The 190,000-square-foot, three-story center planned directly east of the hospital will allow children in need of intensive care to be treated closer to home. Health-care officials expect services to begin on the first floor of the facility by spring 2018.

It’s an ambitious project, but Kalispell Regional Healthcare has proven time and time again it has the moxie needed to create a regional health-care system that is second to none.

It was just five years ago when work began on a $42 million surgical tower. A year and a half later that project already was nearing completion. The new 130,446-square-foot surgical services tower enabled Kalispell Regional to add new operating rooms, same-day surgery beds and other facilities.

Two years ago the hospital embarked on a $14 million expansion and upgrade of its Emergency Services Department. The capital campaign for the ER expansion has been completed, and the expanded department will be up and running by May 2017.

Philanthropic giving has been an integral part of the health-care expansion, and Kalispell Regional will tap into that generosity for the pediatric center project as well. The Flathead Valley has been supportive of the hospital ever since it began in 1910 as Kalispell General Hospital.

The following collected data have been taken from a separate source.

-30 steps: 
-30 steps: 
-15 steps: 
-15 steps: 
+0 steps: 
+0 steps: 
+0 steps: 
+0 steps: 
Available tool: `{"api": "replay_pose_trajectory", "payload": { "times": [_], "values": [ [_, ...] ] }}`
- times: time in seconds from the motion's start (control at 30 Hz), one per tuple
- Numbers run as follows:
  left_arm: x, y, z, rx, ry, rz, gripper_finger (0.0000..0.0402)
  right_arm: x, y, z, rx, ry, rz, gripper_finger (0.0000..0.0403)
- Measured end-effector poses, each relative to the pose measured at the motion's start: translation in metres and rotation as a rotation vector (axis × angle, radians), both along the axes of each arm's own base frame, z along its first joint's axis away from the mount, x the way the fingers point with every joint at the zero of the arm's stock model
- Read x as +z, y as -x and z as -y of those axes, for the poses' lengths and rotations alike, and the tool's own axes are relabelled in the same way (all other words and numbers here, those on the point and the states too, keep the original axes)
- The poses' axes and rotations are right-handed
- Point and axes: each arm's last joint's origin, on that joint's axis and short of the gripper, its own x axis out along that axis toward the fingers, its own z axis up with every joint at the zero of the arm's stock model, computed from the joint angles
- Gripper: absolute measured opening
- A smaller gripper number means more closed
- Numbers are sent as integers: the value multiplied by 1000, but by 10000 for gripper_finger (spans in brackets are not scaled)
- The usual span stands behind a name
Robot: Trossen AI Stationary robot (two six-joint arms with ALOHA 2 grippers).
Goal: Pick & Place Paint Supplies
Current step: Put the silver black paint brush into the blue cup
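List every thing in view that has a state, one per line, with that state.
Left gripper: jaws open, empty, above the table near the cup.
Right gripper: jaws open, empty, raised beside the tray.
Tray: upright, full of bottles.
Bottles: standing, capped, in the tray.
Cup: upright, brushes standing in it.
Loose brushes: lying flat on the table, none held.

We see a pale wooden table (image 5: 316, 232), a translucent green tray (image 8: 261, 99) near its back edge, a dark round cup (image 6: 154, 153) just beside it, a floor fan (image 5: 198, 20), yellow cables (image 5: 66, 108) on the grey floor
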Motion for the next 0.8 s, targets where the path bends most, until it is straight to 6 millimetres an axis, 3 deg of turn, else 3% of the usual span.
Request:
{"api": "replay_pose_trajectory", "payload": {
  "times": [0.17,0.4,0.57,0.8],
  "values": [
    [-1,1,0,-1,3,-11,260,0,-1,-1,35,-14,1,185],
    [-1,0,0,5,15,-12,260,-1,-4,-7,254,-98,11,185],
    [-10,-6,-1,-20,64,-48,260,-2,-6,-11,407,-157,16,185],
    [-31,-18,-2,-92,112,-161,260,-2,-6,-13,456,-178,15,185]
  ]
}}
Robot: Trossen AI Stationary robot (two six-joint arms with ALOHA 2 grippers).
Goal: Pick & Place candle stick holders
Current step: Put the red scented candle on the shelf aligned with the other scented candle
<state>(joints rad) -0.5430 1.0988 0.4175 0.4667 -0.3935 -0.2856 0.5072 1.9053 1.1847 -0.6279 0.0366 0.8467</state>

We expect community support to be as strong as ever as the health-care corporation strives to meet the demands of a growing valley.

Beyond the bricks-and-mortar expansion, Kalispell Regional also has been on the cutting edge of adding services and programs. Consider this: since 2003 Kalispell Regional Healthcare has added a cancer treatment center, created the Winkley Women’s Center, expanded its birthing center, added the Bass Breast Center, opened the Montana Center for Wellness and Pain Management, added surgical oncology robot-assisted surgery, built the new surgical tower, launched a mobile nuclear medicine coach, added an electrophysiology lab, established the Neuroscience & Spine Institute, launched a physician residency partnership and most recently began a lung cancer screening program. The list goes on.

Also noteworthy is the recent affiliation agreement between North Valley Hospital and Kalispell Regional that aims to provide a deeper collaboration and strengthen the ability of both organizations to provide accessible and affordable health care.

And let’s not forget, because we live in scenic Northwest Montana, Kalispell Regional attracts some of the best physicians and surgeons in the world.

We can thank our lucky stars we have a regional health-care system willing to go the distance to provide the best in medical care for each and every one of us.